Cette intervention à Reims s’inscrit dans une séquence où Philippe tente de s’imposer comme la figure centrale du centre droit, face à une droite traditionnelle fragmentée et à une gauche divisée. Selon Le Figaro - Politique, son parti, Horizons, reste le seul à afficher une stratégie présidentielle structurée sur le long terme, contrairement à d’autres formations qui multiplient les annonces précipitées.

Pour l’ancien Premier ministre, la campagne de 2027 se jouera sur le terrain de la crédibilité.

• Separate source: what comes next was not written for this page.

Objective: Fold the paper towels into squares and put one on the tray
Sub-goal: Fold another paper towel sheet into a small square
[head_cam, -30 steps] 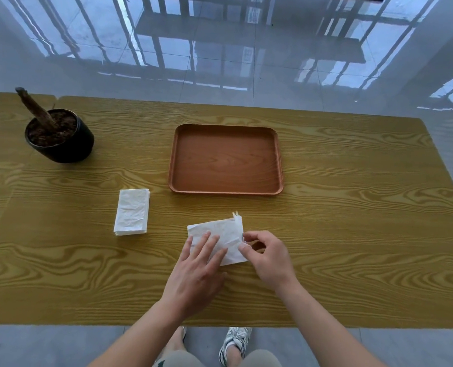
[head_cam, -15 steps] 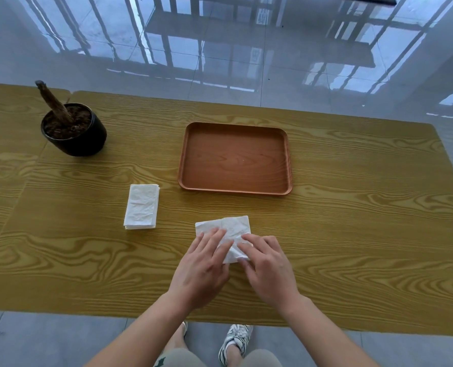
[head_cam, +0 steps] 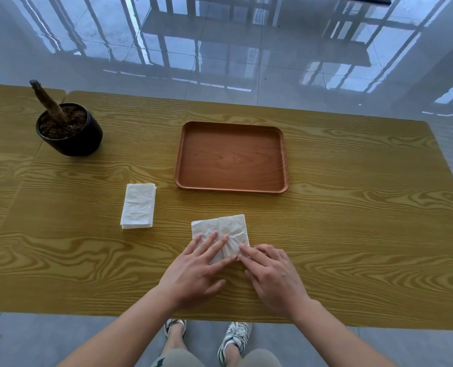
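Pressing paper towel [head_cam: 220, 229] onto tabletop [head_cam: 352, 234] with left hand [head_cam: 193, 272] and right hand [head_cam: 273, 278], both flat, palms down, gripping nothing.

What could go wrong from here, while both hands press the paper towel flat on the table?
1. The paper towel looks wrinkled around its middle, so pressing may set a crooked crease and the shape may not come out square.
2. The left hand and the right hand cover only its near part; the far corners lie free and might lift on release.
3. It seems thin; dragging it toward the tray could tear or unfold it.
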Available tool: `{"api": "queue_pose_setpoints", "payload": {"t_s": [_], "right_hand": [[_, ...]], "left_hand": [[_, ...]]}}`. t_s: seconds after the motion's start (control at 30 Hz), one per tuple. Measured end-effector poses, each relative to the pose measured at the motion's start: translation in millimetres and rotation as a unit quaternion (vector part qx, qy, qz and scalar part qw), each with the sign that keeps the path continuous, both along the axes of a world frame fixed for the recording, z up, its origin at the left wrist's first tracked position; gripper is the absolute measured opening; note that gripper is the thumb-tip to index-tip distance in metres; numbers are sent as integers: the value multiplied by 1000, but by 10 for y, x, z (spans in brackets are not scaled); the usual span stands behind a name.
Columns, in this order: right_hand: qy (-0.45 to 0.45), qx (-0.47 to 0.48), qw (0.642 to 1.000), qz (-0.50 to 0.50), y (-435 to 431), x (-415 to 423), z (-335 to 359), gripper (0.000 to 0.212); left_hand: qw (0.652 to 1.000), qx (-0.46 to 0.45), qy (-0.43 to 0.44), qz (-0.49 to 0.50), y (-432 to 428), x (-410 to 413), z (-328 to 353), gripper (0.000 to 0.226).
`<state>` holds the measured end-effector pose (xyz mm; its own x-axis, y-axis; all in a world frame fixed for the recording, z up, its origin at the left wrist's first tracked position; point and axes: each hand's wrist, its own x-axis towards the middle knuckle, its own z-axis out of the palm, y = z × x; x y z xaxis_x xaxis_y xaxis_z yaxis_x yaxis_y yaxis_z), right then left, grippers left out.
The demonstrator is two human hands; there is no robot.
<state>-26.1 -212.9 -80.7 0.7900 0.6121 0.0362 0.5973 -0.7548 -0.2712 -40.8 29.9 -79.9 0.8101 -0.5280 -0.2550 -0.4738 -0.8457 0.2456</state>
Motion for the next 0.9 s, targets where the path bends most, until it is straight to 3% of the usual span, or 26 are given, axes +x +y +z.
{"api": "queue_pose_setpoints", "payload": {"t_s": [0.27,0.5,0.67,0.9], "right_hand": [[15,-76,996,44,-75,93,108,44],[-14,-35,998,58,78,233,95,39],[70,-93,988,99,22,530,23,55],[-9,-112,990,81,-176,349,94,46]], "left_hand": [[997,7,-39,-65,153,38,-90,66],[991,29,-23,-125,315,215,-15,65],[990,49,-35,-129,299,159,73,67],[992,47,-76,-90,151,67,191,60]]}}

En critiquant ouvertement les positions du RN et de LFI, il mise sur une stratégie de « barrage » contre l’extrême droite et l’extrême gauche, tout en se présentant comme l’héritier modéré de la majorité présidentielle sortante. Ses attaques contre les « idées dangereuses » reflètent une volonté de mobiliser l’électorat centriste et modéré, inquiet face à la montée des radicalités.

Et maintenant ?

Les prochaines semaines devraient voir s’intensifier les échanges au sein du « bloc central », où les stratégies de Philippe, Attal et Retailleau pourraient entrer en collision. Si l’ancien Premier ministre mise sur une campagne lente mais solide, ses rivaux pourraient tenter de le déstabiliser en accélérant leur rythme. Une chose est sûre : la bataille pour l’investiture du centre et de la droite modérée s’annonce serrée, avec des conséquences directes sur l’équilibre politique à un an du scrutin.

Reste à voir si la stratégie de Philippe portera ses fruits. Son discours de Reims visait clairement à rassurer ses soutiens sur sa détermination, tout en envoyant un signal fort aux autres figures du « bloc central » : la course à l’Élysée ne fait que commencer, et la patience pourrait bien être une vertu.

Reims est la plus grande ville détenue par Horizons, le parti d’Édouard Philippe. Le maire de la ville, Arnaud Robinet, est un allié politique, ce qui en fait un cadre naturel pour une réunion de cadres du parti. La ville, symbole historique de la monarchie française, a été évoquée par Robinet, mais Philippe a préféré axer son discours sur des références romaines et républicaines.